▶ **TASK**:
Write out every record below exactly as given. Leave the pictures out.

*** Opening of GIVEN ENTRIES ***

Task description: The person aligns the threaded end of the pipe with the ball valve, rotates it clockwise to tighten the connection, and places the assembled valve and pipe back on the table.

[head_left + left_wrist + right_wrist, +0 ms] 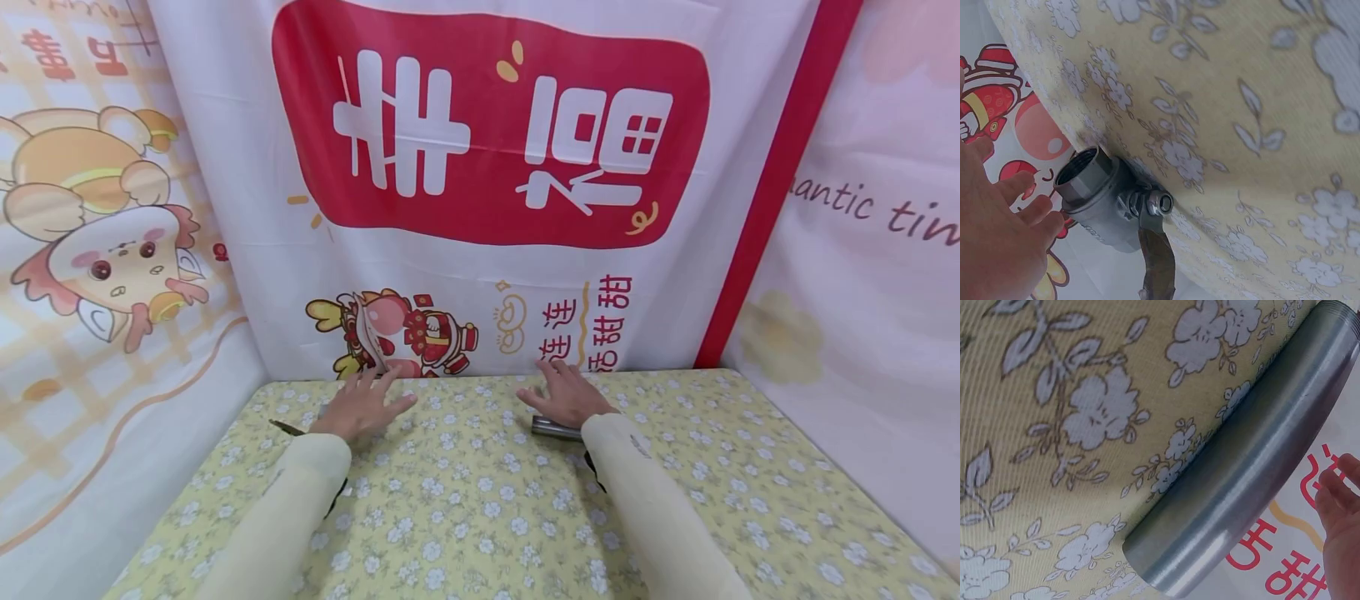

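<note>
Lying on a flowered cloth (pixel 465 517), a valve (pixel 1097 209) is seen near the left hand (pixel 362 406) and a pipe (pixel 1241 456) near the right hand (pixel 567 397). Both hands are shown with fingers spread and nothing held; the pipe is left clear by the right fingers, while whether the valve is brushed by a left finger cannot be told. The valve, mostly covered by the hand in the head view, is judged to be metal: stiff, heavy for its bulk and hard to break. It is probably best taken round the body, since the lever (pixel 1157 259), jutting to one side, could be swung if pulled. The pipe, smooth and shiny, is likewise expected to be rigid, weighty and easily rolled; a full grasp round its middle is suggested, with the thread (pixel 1342 314) at one end spared.
</note>
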`<state>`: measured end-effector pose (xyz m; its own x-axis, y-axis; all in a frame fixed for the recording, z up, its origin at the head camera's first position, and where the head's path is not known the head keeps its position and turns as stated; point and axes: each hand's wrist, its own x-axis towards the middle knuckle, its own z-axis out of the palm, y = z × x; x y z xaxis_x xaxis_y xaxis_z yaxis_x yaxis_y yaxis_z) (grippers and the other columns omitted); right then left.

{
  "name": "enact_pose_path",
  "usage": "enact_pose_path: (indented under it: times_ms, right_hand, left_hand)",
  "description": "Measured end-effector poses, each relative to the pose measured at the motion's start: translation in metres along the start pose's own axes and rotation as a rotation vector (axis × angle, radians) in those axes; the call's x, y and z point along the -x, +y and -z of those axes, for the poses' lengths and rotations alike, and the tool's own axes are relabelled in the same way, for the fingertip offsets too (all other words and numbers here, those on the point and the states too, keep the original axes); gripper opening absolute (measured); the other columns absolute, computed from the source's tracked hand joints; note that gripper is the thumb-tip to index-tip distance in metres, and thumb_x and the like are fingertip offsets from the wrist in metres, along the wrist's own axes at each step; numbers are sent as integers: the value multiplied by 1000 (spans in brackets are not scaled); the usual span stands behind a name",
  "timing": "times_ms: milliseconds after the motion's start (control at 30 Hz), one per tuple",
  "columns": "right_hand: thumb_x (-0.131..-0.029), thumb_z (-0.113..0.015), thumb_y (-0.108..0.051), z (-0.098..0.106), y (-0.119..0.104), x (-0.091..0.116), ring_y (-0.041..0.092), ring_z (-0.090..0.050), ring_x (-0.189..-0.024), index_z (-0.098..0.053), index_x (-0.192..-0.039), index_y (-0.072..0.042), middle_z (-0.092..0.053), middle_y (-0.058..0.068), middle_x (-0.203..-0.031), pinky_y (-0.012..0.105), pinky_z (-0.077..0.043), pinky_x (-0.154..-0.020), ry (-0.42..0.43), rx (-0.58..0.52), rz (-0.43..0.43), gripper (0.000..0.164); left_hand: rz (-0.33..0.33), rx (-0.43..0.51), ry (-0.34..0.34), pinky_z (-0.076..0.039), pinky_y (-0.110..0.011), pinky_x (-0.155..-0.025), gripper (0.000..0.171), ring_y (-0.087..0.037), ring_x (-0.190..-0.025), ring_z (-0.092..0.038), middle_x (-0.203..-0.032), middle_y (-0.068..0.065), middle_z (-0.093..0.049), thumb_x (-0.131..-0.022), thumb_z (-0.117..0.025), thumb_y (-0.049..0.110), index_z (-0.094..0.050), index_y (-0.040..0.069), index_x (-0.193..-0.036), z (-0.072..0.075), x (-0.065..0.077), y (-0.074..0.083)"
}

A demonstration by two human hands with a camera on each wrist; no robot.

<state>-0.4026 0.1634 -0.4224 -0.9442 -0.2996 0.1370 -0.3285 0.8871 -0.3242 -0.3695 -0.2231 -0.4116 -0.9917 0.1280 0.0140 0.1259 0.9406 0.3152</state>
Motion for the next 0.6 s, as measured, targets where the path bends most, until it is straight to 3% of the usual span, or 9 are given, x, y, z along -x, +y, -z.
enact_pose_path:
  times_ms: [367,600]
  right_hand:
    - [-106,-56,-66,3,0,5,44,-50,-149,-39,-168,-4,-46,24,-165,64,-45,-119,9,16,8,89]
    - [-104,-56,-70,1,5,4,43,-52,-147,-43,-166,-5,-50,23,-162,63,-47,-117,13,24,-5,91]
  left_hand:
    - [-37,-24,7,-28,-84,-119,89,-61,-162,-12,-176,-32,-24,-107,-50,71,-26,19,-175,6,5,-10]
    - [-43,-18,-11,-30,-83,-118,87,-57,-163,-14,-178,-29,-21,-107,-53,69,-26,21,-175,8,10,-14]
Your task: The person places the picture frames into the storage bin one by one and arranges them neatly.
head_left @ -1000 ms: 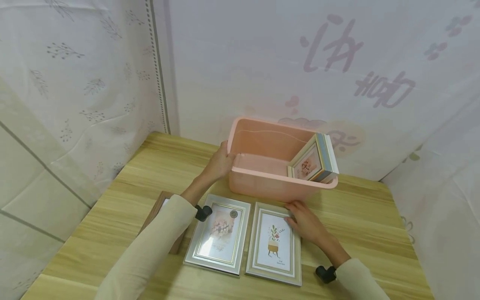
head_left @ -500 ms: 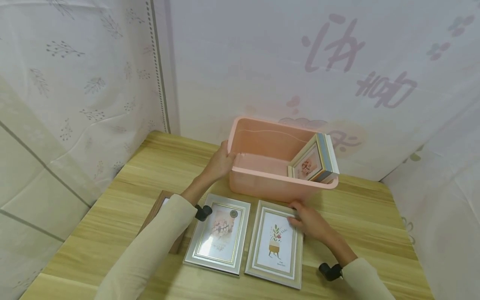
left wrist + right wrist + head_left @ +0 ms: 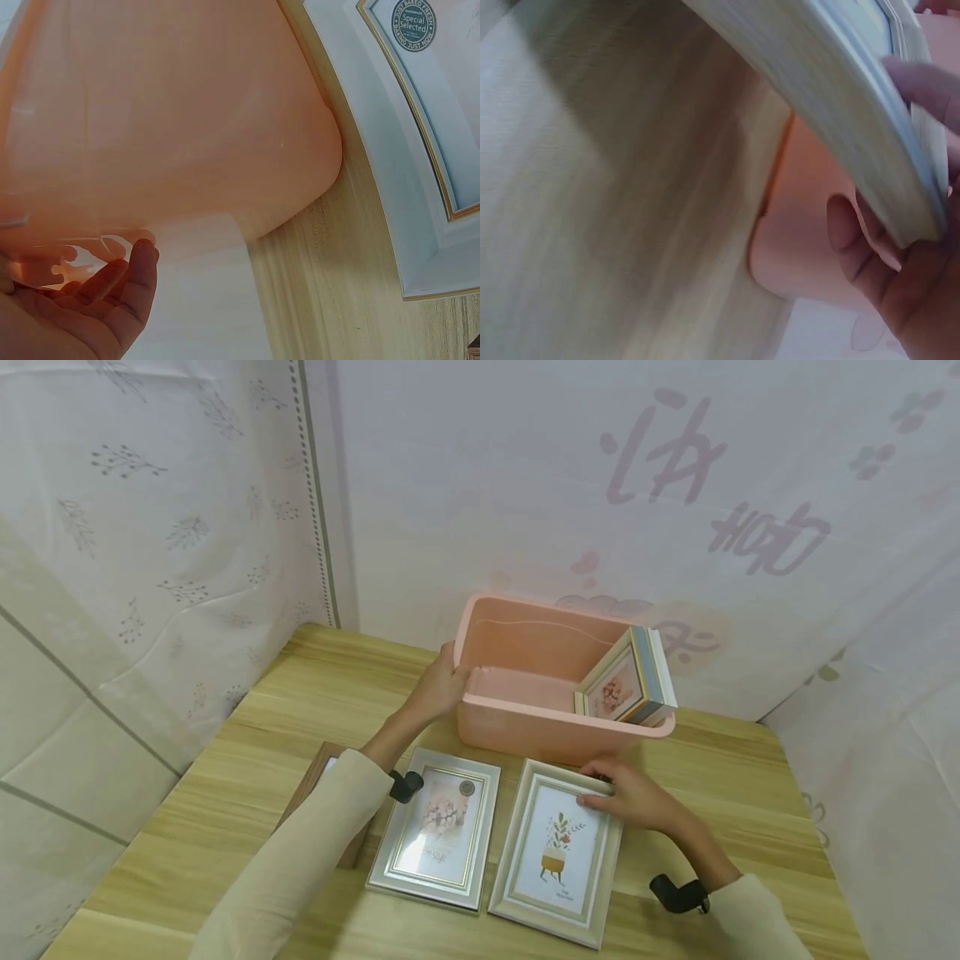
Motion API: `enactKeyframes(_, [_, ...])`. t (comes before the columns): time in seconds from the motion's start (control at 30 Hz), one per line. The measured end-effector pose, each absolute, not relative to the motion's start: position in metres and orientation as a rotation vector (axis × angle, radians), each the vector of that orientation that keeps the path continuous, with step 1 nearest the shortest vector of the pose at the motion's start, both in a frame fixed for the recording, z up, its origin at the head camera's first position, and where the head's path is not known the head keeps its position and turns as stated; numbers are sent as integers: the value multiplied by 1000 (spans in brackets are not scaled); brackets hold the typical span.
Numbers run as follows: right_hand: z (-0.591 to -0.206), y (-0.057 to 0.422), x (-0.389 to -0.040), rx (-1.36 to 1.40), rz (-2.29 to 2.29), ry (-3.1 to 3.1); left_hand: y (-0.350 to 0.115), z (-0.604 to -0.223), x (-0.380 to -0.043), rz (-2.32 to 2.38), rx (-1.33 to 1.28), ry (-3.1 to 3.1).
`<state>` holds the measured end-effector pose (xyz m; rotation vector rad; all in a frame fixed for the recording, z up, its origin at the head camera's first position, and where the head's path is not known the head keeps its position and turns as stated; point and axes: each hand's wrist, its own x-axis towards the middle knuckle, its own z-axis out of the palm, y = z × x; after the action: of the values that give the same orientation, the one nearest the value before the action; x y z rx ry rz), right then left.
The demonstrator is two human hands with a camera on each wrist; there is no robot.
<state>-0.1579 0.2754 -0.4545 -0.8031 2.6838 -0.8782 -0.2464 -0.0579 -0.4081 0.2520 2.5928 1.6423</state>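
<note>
My left hand (image 3: 437,683) grips the left end of a pink plastic bin (image 3: 536,737). In the left wrist view its fingers (image 3: 139,289) curl at the handle cutout under the rim. My right hand (image 3: 633,795) pinches the far right corner of a cream picture frame (image 3: 551,852) with a plant-pot print. Its thumb is on the face and the other fingers are under the back. In the right wrist view that frame's edge (image 3: 855,142) is raised off the table. Several picture frames (image 3: 618,685) stand leaning at the bin's right end.
A silver picture frame (image 3: 438,831) with a blossom print lies flat left of the cream one. Farther left, a brown frame (image 3: 306,787) is partly covered by the left sleeve. The wooden table (image 3: 352,677) meets cloth-covered walls behind and at the sides.
My right hand has taken hold of the cream frame's far corner and raised it. The frame has turned and shifted slightly right. The left hand and the bin stay put.
</note>
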Motion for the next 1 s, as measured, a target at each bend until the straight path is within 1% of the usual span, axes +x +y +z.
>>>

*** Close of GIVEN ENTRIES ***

▶ **RESULT**:
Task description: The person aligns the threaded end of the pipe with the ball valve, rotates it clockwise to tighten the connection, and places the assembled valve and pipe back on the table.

[head_left + left_wrist + right_wrist, +0 ms] 

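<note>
Lying on a flowered cloth (pixel 465 517), a valve (pixel 1097 209) is seen near the left hand (pixel 362 406) and a pipe (pixel 1241 456) near the right hand (pixel 567 397). Both hands are shown with fingers spread and nothing held; the pipe is left clear by the right fingers, while whether the valve is brushed by a left finger cannot be told. The valve, mostly covered by the hand in the head view, is judged to be metal: stiff, heavy for its bulk and hard to break. It is probably best taken round the body, since the lever (pixel 1157 259), jutting to one side, could be swung if pulled. The pipe, smooth and shiny, is likewise expected to be rigid, weighty and easily rolled; a full grasp round its middle is suggested, with the thread (pixel 1342 314) at one end spared.
</note>
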`<state>`: measured end-effector pose (xyz m; its own x-axis, y-axis; all in a frame fixed for the recording, z up, its origin at the head camera's first position, and where the head's path is not known the head keeps its position and turns as stated; point and axes: each hand's wrist, its own x-axis towards the middle knuckle, its own z-axis out of the palm, y = z × x; x y z xaxis_x xaxis_y xaxis_z yaxis_x yaxis_y yaxis_z) (grippers and the other columns omitted); right then left.

{
  "name": "enact_pose_path",
  "usage": "enact_pose_path: (indented under it: times_ms, right_hand, left_hand)",
  "description": "Measured end-effector poses, each relative to the pose measured at the motion's start: translation in metres along the start pose's own axes and rotation as a rotation vector (axis × angle, radians) in those axes; the call's x, y and z point along the -x, +y and -z of those axes, for the poses' lengths and rotations alike, and the tool's own axes are relabelled in the same way, for the fingertip offsets too (all other words and numbers here, those on the point and the states too, keep the original axes); gripper opening absolute (measured); the other columns absolute, computed from the source's tracked hand joints; note that gripper is the thumb-tip to index-tip distance in metres, and thumb_x and the like are fingertip offsets from the wrist in metres, along the wrist's own axes at each step; numbers are sent as integers: the value multiplied by 1000 (spans in brackets are not scaled); the usual span stands behind a name",
  "timing": "times_ms: milliseconds after the motion's start (control at 30 Hz), one per tuple",
  "columns": "right_hand: thumb_x (-0.131..-0.029), thumb_z (-0.113..0.015), thumb_y (-0.108..0.051), z (-0.098..0.106), y (-0.119..0.104), x (-0.091..0.116), ring_y (-0.041..0.092), ring_z (-0.090..0.050), ring_x (-0.189..-0.024), index_z (-0.098..0.053), index_x (-0.192..-0.039), index_y (-0.072..0.042), middle_z (-0.092..0.053), middle_y (-0.058..0.068), middle_x (-0.203..-0.031), pinky_y (-0.012..0.105), pinky_z (-0.077..0.043), pinky_x (-0.154..-0.020), ry (-0.42..0.43), rx (-0.58..0.52), rz (-0.43..0.43), gripper (0.000..0.164); left_hand: rz (-0.33..0.33), rx (-0.43..0.51), ry (-0.34..0.34), pinky_z (-0.076..0.039), pinky_y (-0.110..0.011), pinky_x (-0.155..-0.025), gripper (0.000..0.171), ring_y (-0.087..0.037), ring_x (-0.190..-0.025), ring_z (-0.092..0.038), middle_x (-0.203..-0.032), middle_y (-0.068..0.065), middle_z (-0.093..0.049), thumb_x (-0.131..-0.022), thumb_z (-0.117..0.025), thumb_y (-0.049..0.110), index_z (-0.094..0.050), index_y (-0.040..0.069), index_x (-0.193..-0.036), z (-0.072..0.075), x (-0.065..0.077), y (-0.074..0.083)"
}

A demonstration by two human hands with a camera on each wrist; no robot.

<state>-0.4026 0.1634 -0.4224 -0.9442 -0.2996 0.1370 -0.3285 0.8871 -0.3242 -0.3695 -0.2231 -0.4116 -0.9917 0.1280 0.0140 0.1259 0.9406 0.3152</state>
Motion for the next 0.6 s, as measured, targets where the path bends most, until it is straight to 3% of the usual span, or 9 are given, x, y, z along -x, +y, -z.
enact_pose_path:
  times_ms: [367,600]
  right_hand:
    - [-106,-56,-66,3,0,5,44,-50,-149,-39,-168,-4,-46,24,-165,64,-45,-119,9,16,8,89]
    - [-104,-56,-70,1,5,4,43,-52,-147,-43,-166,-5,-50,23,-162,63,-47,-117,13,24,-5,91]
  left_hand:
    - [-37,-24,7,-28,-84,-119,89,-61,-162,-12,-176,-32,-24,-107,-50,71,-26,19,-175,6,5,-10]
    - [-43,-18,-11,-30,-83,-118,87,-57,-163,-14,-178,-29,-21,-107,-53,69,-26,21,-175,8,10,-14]
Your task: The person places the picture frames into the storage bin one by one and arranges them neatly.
head_left @ -1000 ms: 
head_left @ -500 ms: 
left wrist + right wrist + head_left @ +0 ms: 
Motion API: `enactKeyframes(_, [_, ...])`. t (comes before the columns): time in seconds from the motion's start (control at 30 Hz), one per line. The measured end-effector pose, each absolute, not relative to the motion's start: position in metres and orientation as a rotation vector (axis × angle, radians), each the vector of that orientation that keeps the path continuous, with step 1 nearest the shortest vector of the pose at the motion's start, both in a frame fixed for the recording, z up, its origin at the head camera's first position, and where the head's path is not known the head keeps its position and turns as stated; numbers are sent as integers: the value multiplied by 1000 (spans in brackets are not scaled); brackets hold the typical span.
Numbers run as follows: right_hand: z (-0.591 to -0.206), y (-0.057 to 0.422), x (-0.389 to -0.040), rx (-1.36 to 1.40), rz (-2.29 to 2.29), ry (-3.1 to 3.1); left_hand: y (-0.350 to 0.115), z (-0.604 to -0.223), x (-0.380 to -0.043), rz (-2.32 to 2.38), rx (-1.33 to 1.28), ry (-3.1 to 3.1).
`<state>` holds the measured end-effector pose (xyz m; rotation vector rad; all in a frame fixed for the recording, z up, its origin at the head camera's first position, and where the head's path is not known the head keeps its position and turns as stated; point and axes: each hand's wrist, its own x-axis towards the middle knuckle, its own z-axis out of the palm, y = z × x; after the action: of the values that give the same orientation, the one nearest the value before the action; x y z rx ry rz), right then left.
The demonstrator is two human hands with a camera on each wrist; there is no robot.
<state>-0.1579 0.2754 -0.4545 -0.8031 2.6838 -0.8782 -0.2464 -0.0579 -0.4081 0.2520 2.5928 1.6423</state>
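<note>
My left hand (image 3: 437,683) grips the left end of a pink plastic bin (image 3: 536,737). In the left wrist view its fingers (image 3: 139,289) curl at the handle cutout under the rim. My right hand (image 3: 633,795) pinches the far right corner of a cream picture frame (image 3: 551,852) with a plant-pot print. Its thumb is on the face and the other fingers are under the back. In the right wrist view that frame's edge (image 3: 855,142) is raised off the table. Several picture frames (image 3: 618,685) stand leaning at the bin's right end.
A silver picture frame (image 3: 438,831) with a blossom print lies flat left of the cream one. Farther left, a brown frame (image 3: 306,787) is partly covered by the left sleeve. The wooden table (image 3: 352,677) meets cloth-covered walls behind and at the sides.
My right hand has taken hold of the cream frame's far corner and raised it. The frame has turned and shifted slightly right. The left hand and the bin stay put.
</note>
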Motion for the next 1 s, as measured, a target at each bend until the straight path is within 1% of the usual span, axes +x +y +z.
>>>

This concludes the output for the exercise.